DIETARY RISK ASSESSMENT
Long-term intake
The residues of benomyl, carbendazim and thiophanate-methyl are all expressed as carbendazim which has the lowest ADI (0-0.03 mg/kg bw/day). The International Estimated Daily Intakes (IEDI) for carbendazim, based on the STMRs estimated for 33 commodities by the 1998 and 2003 JMPRs, for the five GEMS/Food regional diets were in the range of 1-4% of the ADI (Annex 3).
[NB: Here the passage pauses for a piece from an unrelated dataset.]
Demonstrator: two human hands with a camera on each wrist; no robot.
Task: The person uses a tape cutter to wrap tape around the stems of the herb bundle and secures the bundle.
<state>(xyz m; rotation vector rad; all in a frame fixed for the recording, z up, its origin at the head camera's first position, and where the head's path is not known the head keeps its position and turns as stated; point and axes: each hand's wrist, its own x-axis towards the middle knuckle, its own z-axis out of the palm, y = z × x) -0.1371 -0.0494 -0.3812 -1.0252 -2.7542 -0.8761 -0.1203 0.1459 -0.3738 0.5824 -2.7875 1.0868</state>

The Meeting concluded that the long-term intake of residues of carbendazim resulting from the uses considered by the JMPR is unlikely to present a public health concern.
Short-term intake
The International Estimated Short Term Intake (IESTI) for carbendazim was calculated for 31 food commodities for which maximum residue levels were estimated by the JMPR in 1998 and 2003 and for which consumption data were available. These results are shown in Annex 4. The Meeting concluded that an acute RfD may be necessary, but as it has not yet been established the acute risk assessment for carbendazim could not be finalized.